Is this the real life? Is this just fantasy? Is this really the best way I could find to spend two hours?
Despite coming into this world at roughly the same time, I don’t remember much about the Fantasy Island television show. I remember Herve Villechaize and “De plane, de plane!” of course, but the only image of the series that has stuck with me over the years is of a scene with a bonfire that had a head in it. I’ve always assumed that it was supposed to be a mannequin head or something, because I doubt ABC would be so laissez faire as to air the depiction of melting flesh in primetime in the early 80’s, but it was pretty gruesome nonetheless (or at least 5-year-old Lucas thought so*). The show was not in the horror genre, but that fuzzy memory remains the scariest moment of the Fantasy Island franchise to me, even after watching the actual horror movie under the FI banner that came out earlier this year. Hollywood loves nothing more than exploiting the nostalgia of Baby Boomers and Gen X-ers for profit, no matter how ephemeral the source material, and Jason Blum’s throw-everything-at-the-wall-and-see-what-sticks ethos provided the perfect production company to take a run at this particular rehash. Finally, America’s long national nightmare is over, and we can stop our passionate clamoring for a revival of that show we sort of remember watching forty years ago.

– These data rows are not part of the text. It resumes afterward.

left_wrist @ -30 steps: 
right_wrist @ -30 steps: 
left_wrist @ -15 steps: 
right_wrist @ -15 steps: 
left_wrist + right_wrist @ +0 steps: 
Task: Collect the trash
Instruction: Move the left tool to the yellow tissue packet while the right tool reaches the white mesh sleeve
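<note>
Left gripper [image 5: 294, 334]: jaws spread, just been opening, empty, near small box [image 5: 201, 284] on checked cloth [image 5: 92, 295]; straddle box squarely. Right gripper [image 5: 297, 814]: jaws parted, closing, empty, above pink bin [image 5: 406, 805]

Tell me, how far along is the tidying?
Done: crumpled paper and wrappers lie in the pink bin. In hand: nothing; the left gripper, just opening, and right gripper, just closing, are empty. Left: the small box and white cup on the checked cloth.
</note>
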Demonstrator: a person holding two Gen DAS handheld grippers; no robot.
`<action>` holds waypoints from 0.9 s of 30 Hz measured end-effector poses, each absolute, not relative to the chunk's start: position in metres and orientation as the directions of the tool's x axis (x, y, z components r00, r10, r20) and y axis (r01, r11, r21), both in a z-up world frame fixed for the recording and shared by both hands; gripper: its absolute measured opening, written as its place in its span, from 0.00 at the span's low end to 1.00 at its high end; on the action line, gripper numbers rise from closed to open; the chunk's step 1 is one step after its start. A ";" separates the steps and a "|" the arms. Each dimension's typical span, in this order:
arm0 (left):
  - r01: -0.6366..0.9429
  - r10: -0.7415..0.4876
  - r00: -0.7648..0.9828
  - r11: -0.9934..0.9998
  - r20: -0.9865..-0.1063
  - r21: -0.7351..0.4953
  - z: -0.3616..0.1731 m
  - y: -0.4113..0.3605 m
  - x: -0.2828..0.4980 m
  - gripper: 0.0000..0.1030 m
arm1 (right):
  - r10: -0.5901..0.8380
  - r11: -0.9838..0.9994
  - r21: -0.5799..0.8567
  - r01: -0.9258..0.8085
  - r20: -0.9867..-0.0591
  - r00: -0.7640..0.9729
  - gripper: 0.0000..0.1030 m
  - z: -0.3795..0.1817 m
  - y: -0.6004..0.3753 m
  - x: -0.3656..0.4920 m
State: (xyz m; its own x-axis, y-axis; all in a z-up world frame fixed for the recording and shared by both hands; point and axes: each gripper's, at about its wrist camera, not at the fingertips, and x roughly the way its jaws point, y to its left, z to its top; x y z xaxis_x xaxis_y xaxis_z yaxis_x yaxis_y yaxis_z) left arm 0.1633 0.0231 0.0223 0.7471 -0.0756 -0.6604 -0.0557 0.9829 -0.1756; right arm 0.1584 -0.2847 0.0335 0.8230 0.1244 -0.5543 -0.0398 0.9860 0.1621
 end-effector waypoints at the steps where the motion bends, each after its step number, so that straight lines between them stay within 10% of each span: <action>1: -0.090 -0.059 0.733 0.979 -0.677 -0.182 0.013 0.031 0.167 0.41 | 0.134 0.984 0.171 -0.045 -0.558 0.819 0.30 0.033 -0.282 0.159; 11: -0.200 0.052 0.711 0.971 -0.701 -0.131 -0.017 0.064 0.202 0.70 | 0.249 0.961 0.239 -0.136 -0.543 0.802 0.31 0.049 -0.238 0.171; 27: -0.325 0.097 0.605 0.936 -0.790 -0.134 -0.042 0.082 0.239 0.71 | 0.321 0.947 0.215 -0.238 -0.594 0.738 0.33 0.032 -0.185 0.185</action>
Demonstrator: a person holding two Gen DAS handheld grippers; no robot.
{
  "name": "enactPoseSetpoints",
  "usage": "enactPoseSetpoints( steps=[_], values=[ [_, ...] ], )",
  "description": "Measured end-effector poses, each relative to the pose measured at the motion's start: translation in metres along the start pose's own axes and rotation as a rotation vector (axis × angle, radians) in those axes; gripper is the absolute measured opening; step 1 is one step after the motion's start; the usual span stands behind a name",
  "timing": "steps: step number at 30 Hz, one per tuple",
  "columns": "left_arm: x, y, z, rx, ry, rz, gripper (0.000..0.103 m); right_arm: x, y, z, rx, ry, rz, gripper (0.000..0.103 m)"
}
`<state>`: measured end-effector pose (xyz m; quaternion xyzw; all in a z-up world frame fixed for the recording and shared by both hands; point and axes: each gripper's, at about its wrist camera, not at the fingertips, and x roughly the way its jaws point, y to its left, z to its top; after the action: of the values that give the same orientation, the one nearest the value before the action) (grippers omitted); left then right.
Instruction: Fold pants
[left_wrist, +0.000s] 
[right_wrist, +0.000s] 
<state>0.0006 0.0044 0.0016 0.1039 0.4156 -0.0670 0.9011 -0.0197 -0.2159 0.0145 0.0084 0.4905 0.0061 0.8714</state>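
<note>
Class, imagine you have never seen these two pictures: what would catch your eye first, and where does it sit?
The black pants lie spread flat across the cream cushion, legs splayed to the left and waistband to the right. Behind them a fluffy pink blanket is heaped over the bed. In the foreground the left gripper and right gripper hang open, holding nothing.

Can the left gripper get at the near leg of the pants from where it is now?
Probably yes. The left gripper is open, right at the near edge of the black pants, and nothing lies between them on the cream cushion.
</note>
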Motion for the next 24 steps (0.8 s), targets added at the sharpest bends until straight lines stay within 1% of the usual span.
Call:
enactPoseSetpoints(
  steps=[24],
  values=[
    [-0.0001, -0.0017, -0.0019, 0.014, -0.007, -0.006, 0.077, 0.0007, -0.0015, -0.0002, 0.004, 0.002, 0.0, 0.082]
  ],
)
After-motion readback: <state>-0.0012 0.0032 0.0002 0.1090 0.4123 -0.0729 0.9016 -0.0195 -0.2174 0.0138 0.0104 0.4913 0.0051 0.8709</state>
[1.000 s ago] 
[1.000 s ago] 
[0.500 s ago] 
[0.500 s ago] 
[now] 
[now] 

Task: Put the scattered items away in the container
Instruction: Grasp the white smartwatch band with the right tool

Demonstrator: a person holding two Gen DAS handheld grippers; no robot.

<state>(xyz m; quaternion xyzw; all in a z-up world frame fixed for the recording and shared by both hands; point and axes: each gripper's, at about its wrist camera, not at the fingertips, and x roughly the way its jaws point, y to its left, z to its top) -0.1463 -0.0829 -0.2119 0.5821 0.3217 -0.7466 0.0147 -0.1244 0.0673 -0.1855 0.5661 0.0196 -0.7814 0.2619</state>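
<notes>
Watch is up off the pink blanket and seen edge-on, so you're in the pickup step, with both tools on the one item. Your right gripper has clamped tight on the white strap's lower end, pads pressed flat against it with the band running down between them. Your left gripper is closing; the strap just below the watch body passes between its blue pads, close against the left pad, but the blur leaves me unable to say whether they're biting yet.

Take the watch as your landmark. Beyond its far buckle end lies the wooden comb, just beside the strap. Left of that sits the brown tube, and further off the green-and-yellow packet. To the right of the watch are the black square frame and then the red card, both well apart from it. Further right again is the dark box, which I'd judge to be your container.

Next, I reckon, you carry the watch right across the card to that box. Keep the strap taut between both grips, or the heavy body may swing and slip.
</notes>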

If you are unfamiliar with the concept of the original title, the idea is that a new guest star would fly to the island each week and be granted a fantasy by its proprietor, Mr. Rourke. The cast of fresh-faced young people that arrive in the recent film have fantasies that range from specific (“I wish I had said yes to a marriage proposal five years ago”) to maddeningly vague (“I want to have it all”). Of course, this being a horror movie, or simply just a movie where a person wishes for a thing, the fantasies all turn out to be sort of monkey-paw situations where the fantasies start out great but end up having a dark side. A film that really invested in that concept could be a lot of fun – it’s a well-worn trope for a reason – but Fantasy Island doesn’t have the wit to craft particularly interesting scenarios or the mean streak to pay them off with any sort of gusto. The one that comes the closest is a police officer who wants to be a soldier like his father (but can’t in real life for some reason I forget) and ends up in his father’s squad on the same mission where he died. That’s a strong enough premise for an episode of The Twilight Zone, at least, but the film doesn’t have the dramatic muscle to make it work. On the lazier end of the spectrum, we get dude-bro brothers Brax and JD, whose imaginations are so bereft that their wildest fantasy is a big party with hot people. The “payoff” for that one finds them hunted by a drug cartel, because I guess the party was funded by stolen cartel money? Apparently, the island operates on the philosophy of “bullshit fantasy in then bullshit twist out”. Anyway, it turns out that things are even less as they seem than suggested by the not-as-they-seem wish fulfillments, and nearly everyone was brought to the island under false pretenses. Sadly, the film doesn’t step up its game for the big reveal, which is just as lukewarm as the rest of them.
Look, I went into Fantasy Island expecting it to be godawful, yet it was merely bad. (There’s a pull-quote for the Blu-ray case!) Blumhouse movies (with occasional exceptions) all have the same glossy sheen and inattention to craft, but they do breeze by quickly and easily. I just get frustrated at the way they market their movies on a big fun hook, then don’t bother to follow through with it. Their business model of knocking the movies out on the cheap and then turning a modest profit off the backs (and pockets) of teenagers is a successful one, but I just wish someone there gave enough of a damn to attempt something interesting once and a while. For example, why cast the enormously magnetic Michael Pena in the inherently silly role of Mr. Rourke, and then direct him to turn in such a somber performance? It would have gone a long way to crank his character up to eleven and let him chew some scenery, and it probably would have been easier than tamping him down. The word “meh” is overused and caustically dismissive, so I try not to use it when discussing someone else’s hard work, no matter how apropos it might be. In this case, however, the movie (and the studio that produced it) are so synonymous with that expression that I can think of no other way to end my review. Just, meh.
*I was a big wuss about this stuff as a kid. There’s a part in Bill Cosby’s stand up special Himself where he talks about feeding his kids chocolate cake for breakfast, and then goes into detail about his wife’s resulting “conniption fit”. He really plays it up for comedic effect, describing her face peeling back to reveal her skull and shooting fire from her eye sockets and so forth. The first time I encountered The Cosby Show on television, I demanded that my babysitter change the channel immediately, because my little brain had somehow come to the conclusion that it was the live-action version of his comedy special, and at some point that terrifying conniption scene was going to come on.